| GOAL OF THE EXERCISE |
Please repeat the whole listing exactly, but leave the pictures out.

| STORED DATA |

#####

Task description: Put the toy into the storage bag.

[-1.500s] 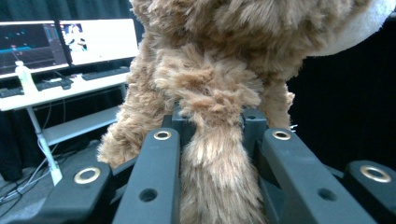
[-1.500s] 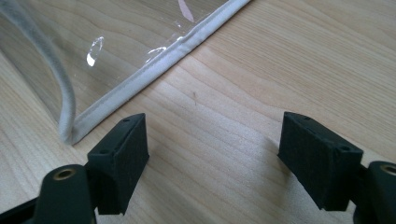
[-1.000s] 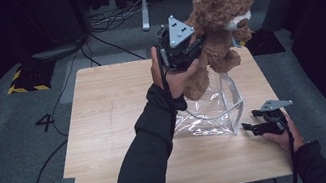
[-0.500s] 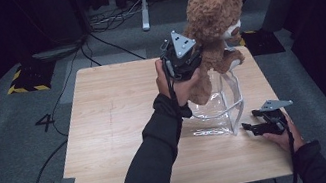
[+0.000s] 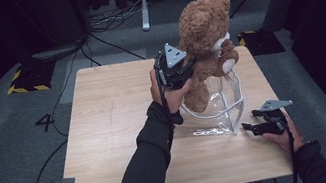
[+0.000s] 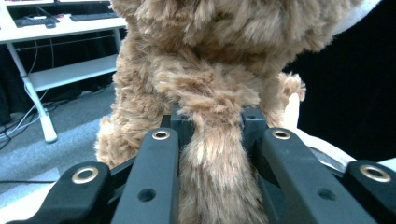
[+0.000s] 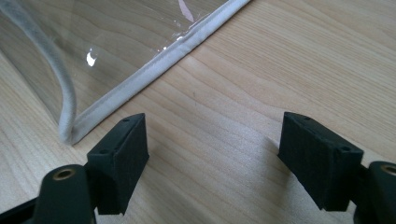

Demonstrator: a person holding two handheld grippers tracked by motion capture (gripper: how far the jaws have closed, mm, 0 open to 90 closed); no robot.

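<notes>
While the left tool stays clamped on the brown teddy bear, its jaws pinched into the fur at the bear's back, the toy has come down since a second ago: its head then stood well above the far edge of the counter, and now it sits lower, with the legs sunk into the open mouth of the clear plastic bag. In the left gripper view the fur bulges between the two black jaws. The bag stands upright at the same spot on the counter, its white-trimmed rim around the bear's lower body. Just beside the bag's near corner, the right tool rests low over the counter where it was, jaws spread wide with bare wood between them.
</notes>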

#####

| OUTPUT OF THE EXERCISE |
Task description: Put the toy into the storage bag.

[-1.500s] 
[-1.500s] 
[-1.000s] 
[-0.500s] 
[+0.000s] 
[+0.000s] 
[+0.000s] 

Demonstrator: a person holding two handheld grippers tracked by motion capture (gripper: how far the jaws have closed, mm, 0 open to 90 closed); no robot.

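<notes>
While the left tool stays clamped on the brown teddy bear, its jaws pinched into the fur at the bear's back, the toy has come down since a second ago: its head then stood well above the far edge of the counter, and now it sits lower, with the legs sunk into the open mouth of the clear plastic bag. In the left gripper view the fur bulges between the two black jaws. The bag stands upright at the same spot on the counter, its white-trimmed rim around the bear's lower body. Just beside the bag's near corner, the right tool rests low over the counter where it was, jaws spread wide with bare wood between them.
</notes>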

Work on this exercise has been finished.